どうやら、目の前にいる人がひとりで、しかもごく自然な日常生活のなかで「ナンマンダブツ、ナンマンダブツ・・・」と声にだされることに違和感を感じられるようです。
たしかに、学校や職場で称名念仏する場面にはであうことはありません。街中を歩きながら、買い物をしながらの称名念仏する人も滅多におられません。そんななかで、突然の念仏の声に、違和感、さらには嫌悪感とさえなるのでしょう。
私はその思いがわからないではありません。私もかつて、突然の念仏の声にマイナスイメージしか描けませんでしたから。また何かわからないけどイヤ~な感じがしたものです。しかしそれは、念仏が声となって出てくることが、どのようなことなのかさっぱりわからなかったということだからでしょう。また、世間がもっている念仏のイメージは願いごとであったり、死者供養であることにイヤな感じを抱いていたのでしょうか。つまり、称える者の思いが念仏に込められていることへの違和感だったのかもしれません。
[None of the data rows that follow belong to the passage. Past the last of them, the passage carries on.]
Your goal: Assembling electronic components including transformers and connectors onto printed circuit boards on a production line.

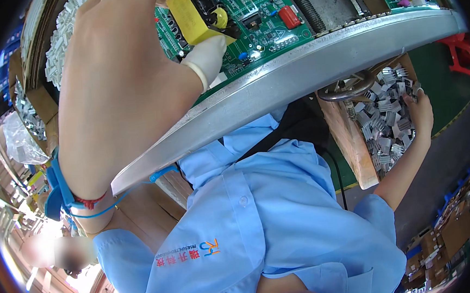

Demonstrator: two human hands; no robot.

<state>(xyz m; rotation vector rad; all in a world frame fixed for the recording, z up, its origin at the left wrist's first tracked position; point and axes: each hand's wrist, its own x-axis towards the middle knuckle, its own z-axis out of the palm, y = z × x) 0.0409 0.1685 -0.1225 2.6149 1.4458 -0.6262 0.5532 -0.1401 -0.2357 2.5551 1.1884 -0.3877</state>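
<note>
My left hand (126,72) reaches over the green circuit board (271,35) at the top. Its thumb, in a white finger cot, presses the near end of a yellow-wrapped transformer (189,20); the other fingers are mostly cut off or hidden, and the hand looks closed around it. Low on the right, my right hand (421,114) is at the edge of an open box full of silver finned heat sinks (388,116). Its fingers are bent in against the pieces and seem to pinch a heat sink, though the grip is small in view.
A curved metal rail (295,69) runs along the board's near side. White parts (67,41) fill a box at the upper left. A blue wrist strap (58,183) with a cord circles my left wrist. A red stool (460,54) stands at far right.
</note>
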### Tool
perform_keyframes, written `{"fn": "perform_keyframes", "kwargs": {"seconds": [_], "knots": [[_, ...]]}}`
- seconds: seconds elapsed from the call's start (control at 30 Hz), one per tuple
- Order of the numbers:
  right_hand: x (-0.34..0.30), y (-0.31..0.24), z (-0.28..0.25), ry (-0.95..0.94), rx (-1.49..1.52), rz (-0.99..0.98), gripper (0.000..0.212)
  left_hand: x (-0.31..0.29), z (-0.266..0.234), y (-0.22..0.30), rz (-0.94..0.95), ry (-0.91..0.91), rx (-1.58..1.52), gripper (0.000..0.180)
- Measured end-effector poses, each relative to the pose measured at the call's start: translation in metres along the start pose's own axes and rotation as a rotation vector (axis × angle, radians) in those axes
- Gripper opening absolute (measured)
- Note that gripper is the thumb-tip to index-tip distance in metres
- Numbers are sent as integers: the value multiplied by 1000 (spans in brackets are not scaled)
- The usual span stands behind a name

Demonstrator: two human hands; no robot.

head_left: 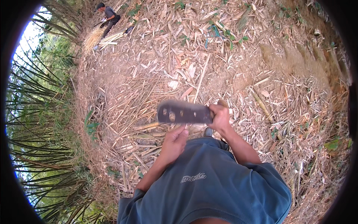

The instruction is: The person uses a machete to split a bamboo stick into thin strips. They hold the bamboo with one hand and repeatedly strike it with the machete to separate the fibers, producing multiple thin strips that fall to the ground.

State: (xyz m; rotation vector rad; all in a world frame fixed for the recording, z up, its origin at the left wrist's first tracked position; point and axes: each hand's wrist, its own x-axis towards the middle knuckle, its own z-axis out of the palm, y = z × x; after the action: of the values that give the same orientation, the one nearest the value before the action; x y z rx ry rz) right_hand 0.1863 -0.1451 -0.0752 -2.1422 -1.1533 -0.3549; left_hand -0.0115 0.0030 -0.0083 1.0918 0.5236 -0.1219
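The ground (231, 67) is a slope thick with dry bamboo husks, leaves and split strips, with green bamboo fronds (41, 112) along the left rim. Far up at the top left another person (108, 16) bends over a pale bundle of cut strips (102, 39).

Near the middle, the right hand (220, 118) is closed tight around the handle of a broad dark blade (182, 112), which is held level at waist height, pointing to the person's left; the blade is blurred and has a row of holes through it. The left hand (174, 143) sits just below the blade, fingers loosely curled and holding nothing, its fingertips close under the blade's lower edge; whether they touch it I cannot tell.

As to progress, many cut pieces (149, 130) lie scattered about the feet, so a good deal of chopping looks done. No stalk is in hand or under the blade right now.
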Motion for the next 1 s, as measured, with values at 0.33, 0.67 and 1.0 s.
{"fn": "perform_keyframes", "kwargs": {"seconds": [0.33, 0.67, 1.0], "knots": [[14, 38, -10, 84, 35, 333, 7, -20, 1, 0, 22, -47, 188, 40], [42, 51, -35, 24, -2, 617, 24, -28, -9, -6, 102, -85, 405, 42], [65, 50, -28, -6, 56, 627, 22, -34, -10, 14, -47, -59, 132, 42]]}}
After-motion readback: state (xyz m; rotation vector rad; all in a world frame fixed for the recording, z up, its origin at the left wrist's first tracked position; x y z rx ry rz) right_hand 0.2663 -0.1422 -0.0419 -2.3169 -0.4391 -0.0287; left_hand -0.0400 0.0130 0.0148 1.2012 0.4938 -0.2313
仏さまの話を聞くことは、そんな間違った思いが正されることでもあります。ここでの間違いというのは、仏さまのこころ反する思いということです。念仏は「私が仏を念ずる」ことではありません。私の思いを念仏に込めて願うばかりのところに阿弥陀さまのこころはありません。仏さまのこころをまるっきり聞くことができていないことでもあります。
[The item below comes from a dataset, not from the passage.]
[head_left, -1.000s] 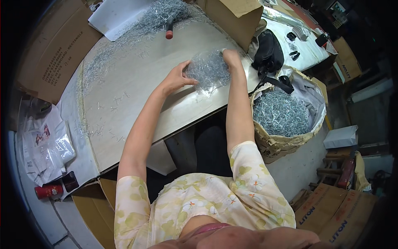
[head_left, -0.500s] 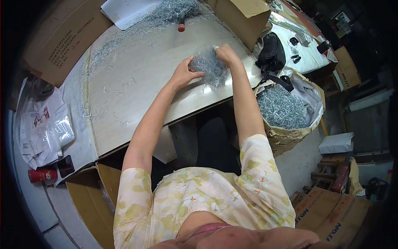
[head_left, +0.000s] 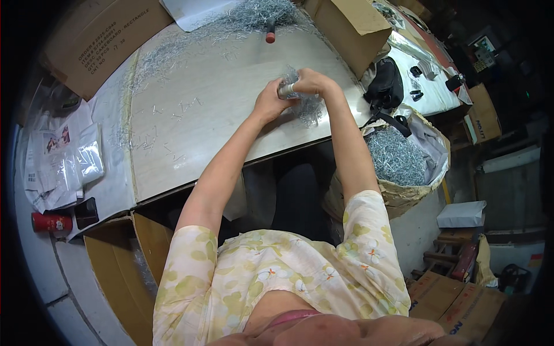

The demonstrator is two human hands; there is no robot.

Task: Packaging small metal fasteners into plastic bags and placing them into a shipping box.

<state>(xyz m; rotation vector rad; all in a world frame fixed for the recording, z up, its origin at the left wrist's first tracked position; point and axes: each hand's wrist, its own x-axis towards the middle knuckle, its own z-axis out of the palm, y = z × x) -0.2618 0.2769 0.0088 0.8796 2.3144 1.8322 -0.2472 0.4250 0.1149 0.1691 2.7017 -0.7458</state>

念仏は「私が仏に念ぜられる」ことです。つまり仏さまが私に願ってくださっているのです。まことの教えを聞いてくださいと、私に向かって手を合わせ念じてくださっているこころです。その仏の願いが、凡夫の口から出るのが念仏です。凡夫の口から仏の願いが出るというのは、私の思いでも行為でもないことはあきらかです。
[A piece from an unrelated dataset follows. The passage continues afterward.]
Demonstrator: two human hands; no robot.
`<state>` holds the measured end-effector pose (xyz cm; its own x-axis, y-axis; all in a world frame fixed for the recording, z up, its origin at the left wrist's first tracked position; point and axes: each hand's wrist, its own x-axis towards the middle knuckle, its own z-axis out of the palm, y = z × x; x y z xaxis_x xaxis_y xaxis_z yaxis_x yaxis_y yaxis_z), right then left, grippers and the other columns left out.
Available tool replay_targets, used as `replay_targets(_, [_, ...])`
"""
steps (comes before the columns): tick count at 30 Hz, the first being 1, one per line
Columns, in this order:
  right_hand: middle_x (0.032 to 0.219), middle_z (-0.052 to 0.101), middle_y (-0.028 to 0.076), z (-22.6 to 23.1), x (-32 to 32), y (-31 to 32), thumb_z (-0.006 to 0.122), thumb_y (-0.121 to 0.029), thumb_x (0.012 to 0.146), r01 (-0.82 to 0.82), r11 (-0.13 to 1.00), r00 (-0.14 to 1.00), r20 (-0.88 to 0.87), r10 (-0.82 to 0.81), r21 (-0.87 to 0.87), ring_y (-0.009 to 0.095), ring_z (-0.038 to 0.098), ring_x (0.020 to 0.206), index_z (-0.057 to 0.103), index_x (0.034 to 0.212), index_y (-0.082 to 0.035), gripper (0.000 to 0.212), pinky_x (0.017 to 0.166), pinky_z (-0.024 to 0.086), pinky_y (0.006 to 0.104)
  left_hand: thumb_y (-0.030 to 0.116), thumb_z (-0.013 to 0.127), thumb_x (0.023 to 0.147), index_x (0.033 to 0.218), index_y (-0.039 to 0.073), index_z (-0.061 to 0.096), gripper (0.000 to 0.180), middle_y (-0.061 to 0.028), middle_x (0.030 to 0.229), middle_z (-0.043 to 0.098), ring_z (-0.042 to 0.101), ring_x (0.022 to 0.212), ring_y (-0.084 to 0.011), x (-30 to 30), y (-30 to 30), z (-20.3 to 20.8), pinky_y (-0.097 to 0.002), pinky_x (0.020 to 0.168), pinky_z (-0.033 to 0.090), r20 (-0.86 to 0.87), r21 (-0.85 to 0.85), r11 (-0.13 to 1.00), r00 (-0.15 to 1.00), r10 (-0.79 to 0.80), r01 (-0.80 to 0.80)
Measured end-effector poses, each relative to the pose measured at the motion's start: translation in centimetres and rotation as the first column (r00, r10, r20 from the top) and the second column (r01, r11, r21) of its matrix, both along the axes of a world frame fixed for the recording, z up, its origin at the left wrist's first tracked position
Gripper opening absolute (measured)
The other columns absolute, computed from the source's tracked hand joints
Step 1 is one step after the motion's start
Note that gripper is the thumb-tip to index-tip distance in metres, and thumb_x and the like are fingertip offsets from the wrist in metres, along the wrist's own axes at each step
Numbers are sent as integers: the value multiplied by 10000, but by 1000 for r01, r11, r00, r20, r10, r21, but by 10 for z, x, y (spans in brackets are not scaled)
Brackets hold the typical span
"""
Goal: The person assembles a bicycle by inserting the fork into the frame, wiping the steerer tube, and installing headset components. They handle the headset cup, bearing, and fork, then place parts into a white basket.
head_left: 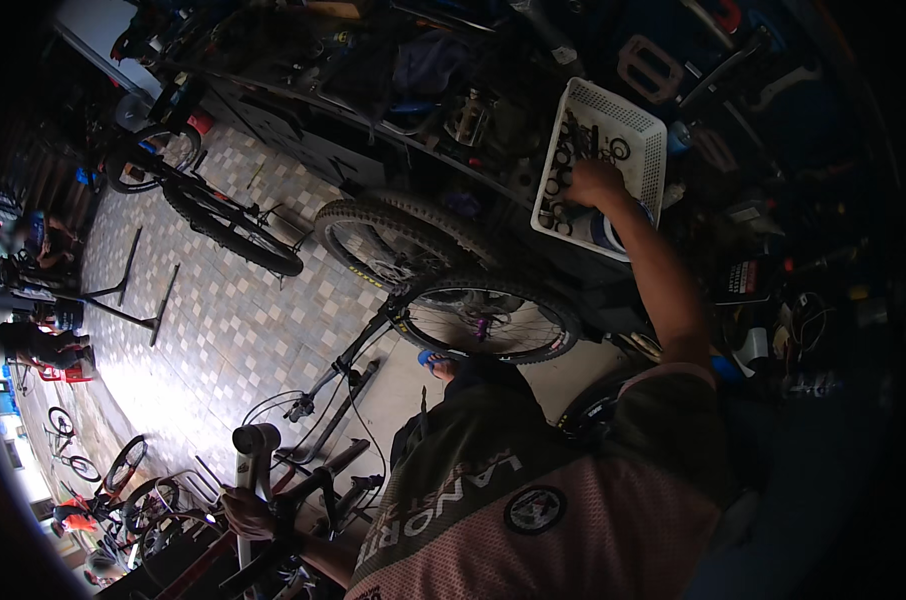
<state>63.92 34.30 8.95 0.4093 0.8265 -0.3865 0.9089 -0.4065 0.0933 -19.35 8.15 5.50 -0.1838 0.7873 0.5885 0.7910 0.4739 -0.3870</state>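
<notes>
My left hand (250, 514) is wrapped around a pale metal tube (245, 470) at the lower left. A thick round collar (257, 438) tops this tube, which looks like part of a bicycle frame. At the upper right, my right arm stretches out over a white perforated plastic basket (649, 125). Inside it, my right hand (595, 184) is closed with fingers pointing down among several dark rings (563, 157). Whatever those fingertips pinch is hidden. A loose ring (620, 149) lies beyond the hand, and a round blue-and-white item (607, 232) is partly under my forearm.
A cluttered dark workbench (453, 170) surrounds the basket with tools and parts. Bicycle wheels (483, 318) lean below its edge. A bicycle (228, 225) stands on the tiled floor (223, 340), near a metal stand (153, 322). Other people (43, 345) are at the far left.
</notes>
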Motion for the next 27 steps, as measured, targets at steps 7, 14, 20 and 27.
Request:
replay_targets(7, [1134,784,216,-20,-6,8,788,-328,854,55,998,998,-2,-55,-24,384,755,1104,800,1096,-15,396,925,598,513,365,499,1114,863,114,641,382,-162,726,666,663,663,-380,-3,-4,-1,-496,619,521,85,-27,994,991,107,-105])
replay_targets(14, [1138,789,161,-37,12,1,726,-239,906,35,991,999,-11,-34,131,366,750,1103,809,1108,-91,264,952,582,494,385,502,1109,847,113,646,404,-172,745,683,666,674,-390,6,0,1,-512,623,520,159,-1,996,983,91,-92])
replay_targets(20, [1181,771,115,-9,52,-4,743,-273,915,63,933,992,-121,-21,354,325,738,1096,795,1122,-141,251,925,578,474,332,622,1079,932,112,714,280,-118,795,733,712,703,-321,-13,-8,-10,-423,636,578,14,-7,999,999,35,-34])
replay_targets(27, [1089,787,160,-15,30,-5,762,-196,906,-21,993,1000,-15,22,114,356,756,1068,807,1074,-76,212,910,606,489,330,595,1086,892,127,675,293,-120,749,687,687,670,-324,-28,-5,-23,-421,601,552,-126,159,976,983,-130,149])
念仏の声を嫌うことは阿弥陀さまのこころがわからないか、もしくは受け入れられないということでしょう。それは教えを知らないふつうの人間の思いなのかもしれません。教えを聞くということは大切なことですが、まずみずから称名念仏することしかないでしょう。わが身に向けられた阿弥陀さまの願いをわが口にしたとき、聞こえてくる阿弥陀さまのこころに向き合うしかありません。
ただ決して勘違いしてならないのは、称名念仏することは不思議な現象でも、神秘的体験でもありません。またわが思いでコントロールできるものでもありません。念仏はこういうふうに称えなければならない、こんな気持ちで称えるのがよい・・・、などという思いは、仏さまの心でないことはあきらかです。